日経新聞COMEMO:「企画」が威張る時代ではない
マーケティングの仕事では「企画」は、重要な部分だ。
というよりも、市場調査をはじめとする様々な調査をしたうえで、商品や事業の企画、戦略を立てるのがマーケティングだと言っても過言ではないと思う。
そのことから「『企画』が威張る時代ではない」というタイトルは、耳が痛い。
しかし読み進めているうちに、「わが意を得たり」という気がしてきた。
会社員時代、「成功すれば営業の力、失敗すれば企画の責任」と言われてきた。
池永さんが言うことは、真逆?のことを、言われて仕事をしてきたのだ。
おかげで?現場に出ていくことも多く、そのたびに営業担当者だけではなく、お客様からお話しを伺うことができた。
それが、問題解決のヒントとなり、次への改善のアイディアにもつながっていった。
そのような経験をさせていただいたことで、マーケティング力というかマーケティングに必要な発想力や視点が、鍛えられたと思っている。
その中で一番実感したコトは、このコラム中にもある「マーケティングとは『Market-ing』である。

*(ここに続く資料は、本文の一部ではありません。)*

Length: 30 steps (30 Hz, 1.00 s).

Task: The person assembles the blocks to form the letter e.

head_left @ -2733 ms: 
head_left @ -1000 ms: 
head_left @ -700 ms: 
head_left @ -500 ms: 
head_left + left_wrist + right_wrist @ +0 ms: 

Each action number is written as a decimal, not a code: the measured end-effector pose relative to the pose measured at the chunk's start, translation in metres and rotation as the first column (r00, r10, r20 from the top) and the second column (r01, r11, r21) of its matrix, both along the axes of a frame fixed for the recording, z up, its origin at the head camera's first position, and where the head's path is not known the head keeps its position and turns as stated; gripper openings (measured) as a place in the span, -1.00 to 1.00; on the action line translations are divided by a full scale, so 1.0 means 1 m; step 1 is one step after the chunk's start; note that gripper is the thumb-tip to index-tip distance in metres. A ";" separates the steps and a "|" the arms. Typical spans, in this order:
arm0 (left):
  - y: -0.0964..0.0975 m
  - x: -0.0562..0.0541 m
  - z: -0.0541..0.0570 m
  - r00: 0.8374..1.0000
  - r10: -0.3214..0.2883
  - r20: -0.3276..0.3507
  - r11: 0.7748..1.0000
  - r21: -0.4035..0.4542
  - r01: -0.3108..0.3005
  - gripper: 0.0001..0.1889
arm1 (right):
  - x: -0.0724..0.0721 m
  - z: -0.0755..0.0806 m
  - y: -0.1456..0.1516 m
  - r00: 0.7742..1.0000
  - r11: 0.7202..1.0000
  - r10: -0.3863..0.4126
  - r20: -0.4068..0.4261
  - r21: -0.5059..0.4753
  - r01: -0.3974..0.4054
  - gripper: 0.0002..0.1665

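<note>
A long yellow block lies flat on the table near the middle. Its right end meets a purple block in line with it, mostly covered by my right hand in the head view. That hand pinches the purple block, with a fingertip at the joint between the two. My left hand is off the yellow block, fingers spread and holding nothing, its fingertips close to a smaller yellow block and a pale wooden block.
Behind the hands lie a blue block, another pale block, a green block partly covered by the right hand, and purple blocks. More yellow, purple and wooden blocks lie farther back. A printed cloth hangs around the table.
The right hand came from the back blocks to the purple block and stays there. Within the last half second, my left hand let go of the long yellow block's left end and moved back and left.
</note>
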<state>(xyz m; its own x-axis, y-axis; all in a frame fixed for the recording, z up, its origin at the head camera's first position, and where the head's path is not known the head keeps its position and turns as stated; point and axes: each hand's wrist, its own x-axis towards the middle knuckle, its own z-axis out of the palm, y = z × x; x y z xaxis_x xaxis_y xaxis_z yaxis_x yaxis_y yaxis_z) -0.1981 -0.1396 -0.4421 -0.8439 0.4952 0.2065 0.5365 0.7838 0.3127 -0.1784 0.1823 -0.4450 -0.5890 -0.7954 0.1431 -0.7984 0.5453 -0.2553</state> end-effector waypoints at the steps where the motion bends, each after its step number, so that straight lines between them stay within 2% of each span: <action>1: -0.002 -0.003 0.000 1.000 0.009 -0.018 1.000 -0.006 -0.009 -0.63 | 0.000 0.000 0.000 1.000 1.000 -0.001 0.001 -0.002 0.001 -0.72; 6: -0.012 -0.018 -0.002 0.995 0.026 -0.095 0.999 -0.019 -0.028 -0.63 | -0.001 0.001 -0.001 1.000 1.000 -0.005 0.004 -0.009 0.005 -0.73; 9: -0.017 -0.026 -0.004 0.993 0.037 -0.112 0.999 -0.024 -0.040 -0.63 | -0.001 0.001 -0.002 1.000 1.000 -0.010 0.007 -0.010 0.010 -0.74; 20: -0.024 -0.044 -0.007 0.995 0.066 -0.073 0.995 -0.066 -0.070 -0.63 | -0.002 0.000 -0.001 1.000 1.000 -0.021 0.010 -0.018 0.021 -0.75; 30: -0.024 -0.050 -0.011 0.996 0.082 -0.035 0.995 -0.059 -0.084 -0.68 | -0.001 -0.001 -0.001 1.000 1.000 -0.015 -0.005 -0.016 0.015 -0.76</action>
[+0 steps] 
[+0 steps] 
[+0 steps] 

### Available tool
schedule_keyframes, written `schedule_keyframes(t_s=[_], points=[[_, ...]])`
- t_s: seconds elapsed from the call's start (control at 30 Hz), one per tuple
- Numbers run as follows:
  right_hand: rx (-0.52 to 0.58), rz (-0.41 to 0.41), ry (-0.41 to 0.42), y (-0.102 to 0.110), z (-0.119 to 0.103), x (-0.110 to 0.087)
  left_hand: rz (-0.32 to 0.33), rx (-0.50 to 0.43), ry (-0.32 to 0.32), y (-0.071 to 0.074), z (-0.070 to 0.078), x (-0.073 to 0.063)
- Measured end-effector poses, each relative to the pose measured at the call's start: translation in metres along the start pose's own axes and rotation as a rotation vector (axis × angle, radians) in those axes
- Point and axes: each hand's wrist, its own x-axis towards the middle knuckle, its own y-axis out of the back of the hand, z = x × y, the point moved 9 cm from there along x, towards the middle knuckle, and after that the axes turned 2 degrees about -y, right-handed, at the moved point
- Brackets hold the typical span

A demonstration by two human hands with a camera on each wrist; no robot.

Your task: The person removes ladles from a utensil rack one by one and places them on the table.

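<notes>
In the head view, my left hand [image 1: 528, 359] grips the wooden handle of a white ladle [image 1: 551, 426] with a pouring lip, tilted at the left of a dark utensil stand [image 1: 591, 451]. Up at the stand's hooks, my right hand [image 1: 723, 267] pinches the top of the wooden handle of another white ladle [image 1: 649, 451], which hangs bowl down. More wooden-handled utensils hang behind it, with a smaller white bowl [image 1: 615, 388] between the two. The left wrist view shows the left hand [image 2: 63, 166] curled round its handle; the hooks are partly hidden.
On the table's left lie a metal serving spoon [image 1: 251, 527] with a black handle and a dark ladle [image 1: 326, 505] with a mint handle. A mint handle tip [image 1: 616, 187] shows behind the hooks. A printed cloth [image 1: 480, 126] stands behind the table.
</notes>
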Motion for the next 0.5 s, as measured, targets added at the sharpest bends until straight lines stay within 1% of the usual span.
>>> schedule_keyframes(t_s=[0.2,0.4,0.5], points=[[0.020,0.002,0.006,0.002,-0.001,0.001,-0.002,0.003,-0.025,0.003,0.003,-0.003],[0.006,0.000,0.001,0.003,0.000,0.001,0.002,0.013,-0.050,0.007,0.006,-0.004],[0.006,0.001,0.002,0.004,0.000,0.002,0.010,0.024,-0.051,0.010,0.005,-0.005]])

”市場は常に動く”生き物の学問である」ということだ。
ただ残念なことに、日本のビジネスパーソンはこの「市場は常に動く」という視点でモノゴトを見るのが、苦手のように感じている。
なぜならHow toを求めてしまう傾向が強いからだ。
「××なら、○○になる」という、定型的な枠に入れ込めば「マーケティングができる=売れる企画ができる」と、思いがちな傾向が強いように感じている。
それは、「マーケティングを教えてください」といわれたときに感じる違和感でもあるし、実際書店で売れているマーケティングの本の多くは、このような類が多い。
「まず、自分が扱う商品がある場所に行って、生活者がどのような行動をとっているのか観察をしてきてから」というと、大概の方は「それは、企画の仕事ではないですよね」という趣旨のことを話される。
広告代理店に依頼した市場調査のデ―タや自社の考えだけで、企画を立てるということは「企業の考えを生活者に押し付けている」という、感覚が無いようなのだ。
その結果、とても狭い視点で考えた「偉そうな企画」が出来上がってくるし、企業の多くはそのような企画を期待しているように感じている。
あくまでも個人的な感想だが、それが「マーケティング」という仕事の意味を大きくゆがめ、理解されないようにしてしまっているのでは?と、感じる部分でもあるのだ(と、愚痴ってしまい、申し訳ない)。
本来マーケティングは、企業と社会と生活者がより良い関係を築く(あるいは気づく)ためのモノだと、考えている。
だからこそ、マーケターは社会で起きている様々なモノ・コトに興味・関心を持ち、勉強をし、幅広い視野を持ち続けるために好奇心を持ち続けなくてはらない(と、思っている)。
だからといって「威張る」必要はない。
肩の力を抜き、しなやかな感性を磨き続けることが、大切なのだと思う。